**Exercise requirements**
Given the material below, output exactly the lines from the line with "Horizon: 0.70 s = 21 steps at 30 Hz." to the line with "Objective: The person", both ends included, and no other lines.

======

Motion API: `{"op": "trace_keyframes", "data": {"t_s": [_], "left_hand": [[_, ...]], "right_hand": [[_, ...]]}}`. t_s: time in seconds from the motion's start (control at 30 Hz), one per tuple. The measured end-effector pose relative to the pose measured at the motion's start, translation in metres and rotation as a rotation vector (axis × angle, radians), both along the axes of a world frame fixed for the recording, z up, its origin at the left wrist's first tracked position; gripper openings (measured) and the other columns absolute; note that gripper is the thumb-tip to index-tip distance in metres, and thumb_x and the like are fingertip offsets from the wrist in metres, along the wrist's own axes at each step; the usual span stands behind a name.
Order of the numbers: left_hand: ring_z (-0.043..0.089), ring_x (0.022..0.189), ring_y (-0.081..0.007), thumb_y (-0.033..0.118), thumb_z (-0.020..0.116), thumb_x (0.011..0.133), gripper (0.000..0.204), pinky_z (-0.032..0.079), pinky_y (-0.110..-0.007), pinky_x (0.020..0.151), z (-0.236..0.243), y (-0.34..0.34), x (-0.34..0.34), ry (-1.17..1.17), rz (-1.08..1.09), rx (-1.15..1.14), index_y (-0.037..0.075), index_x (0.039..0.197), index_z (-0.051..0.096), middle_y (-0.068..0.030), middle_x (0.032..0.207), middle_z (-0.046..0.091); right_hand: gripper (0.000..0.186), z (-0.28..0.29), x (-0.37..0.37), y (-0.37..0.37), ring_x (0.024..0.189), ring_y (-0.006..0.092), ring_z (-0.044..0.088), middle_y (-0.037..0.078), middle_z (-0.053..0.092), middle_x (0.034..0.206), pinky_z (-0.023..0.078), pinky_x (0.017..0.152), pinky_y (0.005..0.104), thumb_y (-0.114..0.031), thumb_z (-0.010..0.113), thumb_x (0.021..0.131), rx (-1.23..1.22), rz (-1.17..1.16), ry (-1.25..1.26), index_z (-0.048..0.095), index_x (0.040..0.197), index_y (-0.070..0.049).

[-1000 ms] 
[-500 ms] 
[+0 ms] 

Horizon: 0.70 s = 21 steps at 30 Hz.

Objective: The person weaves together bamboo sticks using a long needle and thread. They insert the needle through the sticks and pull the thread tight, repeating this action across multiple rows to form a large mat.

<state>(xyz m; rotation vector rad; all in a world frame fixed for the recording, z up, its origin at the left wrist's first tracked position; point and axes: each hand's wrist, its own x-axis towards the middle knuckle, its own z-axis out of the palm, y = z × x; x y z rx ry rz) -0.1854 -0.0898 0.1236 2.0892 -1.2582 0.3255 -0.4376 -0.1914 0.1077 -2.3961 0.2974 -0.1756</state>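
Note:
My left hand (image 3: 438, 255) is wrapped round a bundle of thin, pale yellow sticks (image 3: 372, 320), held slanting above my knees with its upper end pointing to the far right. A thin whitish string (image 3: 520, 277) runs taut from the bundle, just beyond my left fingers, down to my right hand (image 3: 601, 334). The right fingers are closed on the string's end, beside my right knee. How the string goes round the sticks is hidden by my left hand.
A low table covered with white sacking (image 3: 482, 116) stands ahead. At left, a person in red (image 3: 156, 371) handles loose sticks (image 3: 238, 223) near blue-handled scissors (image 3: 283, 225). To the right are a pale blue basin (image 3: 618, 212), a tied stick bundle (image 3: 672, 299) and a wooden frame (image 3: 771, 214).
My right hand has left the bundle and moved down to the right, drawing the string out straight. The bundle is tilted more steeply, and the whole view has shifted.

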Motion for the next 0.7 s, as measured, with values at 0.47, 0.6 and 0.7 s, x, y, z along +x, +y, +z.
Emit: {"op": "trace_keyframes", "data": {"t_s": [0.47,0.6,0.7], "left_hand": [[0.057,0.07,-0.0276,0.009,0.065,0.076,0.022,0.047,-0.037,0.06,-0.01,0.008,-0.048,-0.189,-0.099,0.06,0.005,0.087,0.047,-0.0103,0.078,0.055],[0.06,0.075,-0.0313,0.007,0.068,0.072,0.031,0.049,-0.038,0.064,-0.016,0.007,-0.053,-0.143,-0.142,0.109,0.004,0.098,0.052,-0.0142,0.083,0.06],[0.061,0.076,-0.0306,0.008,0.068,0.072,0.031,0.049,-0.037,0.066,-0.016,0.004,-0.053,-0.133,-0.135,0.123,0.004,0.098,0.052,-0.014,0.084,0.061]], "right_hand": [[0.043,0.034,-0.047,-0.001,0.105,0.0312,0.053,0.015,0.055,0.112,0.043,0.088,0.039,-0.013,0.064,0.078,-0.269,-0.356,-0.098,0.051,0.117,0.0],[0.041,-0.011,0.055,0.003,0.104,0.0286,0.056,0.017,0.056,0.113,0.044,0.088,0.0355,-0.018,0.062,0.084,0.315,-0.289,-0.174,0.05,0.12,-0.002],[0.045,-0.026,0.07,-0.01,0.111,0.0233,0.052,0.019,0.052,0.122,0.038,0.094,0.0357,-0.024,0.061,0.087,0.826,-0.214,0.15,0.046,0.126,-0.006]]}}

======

**Problem solution**
Horizon: 0.70 s = 21 steps at 30 Hz.

Objective: The person weaves together bamboo sticks using a long needle and thread. They insert the needle through the sticks and pull the thread tight, repeating this action across multiple rows to form a large mat.

The full answer has been given.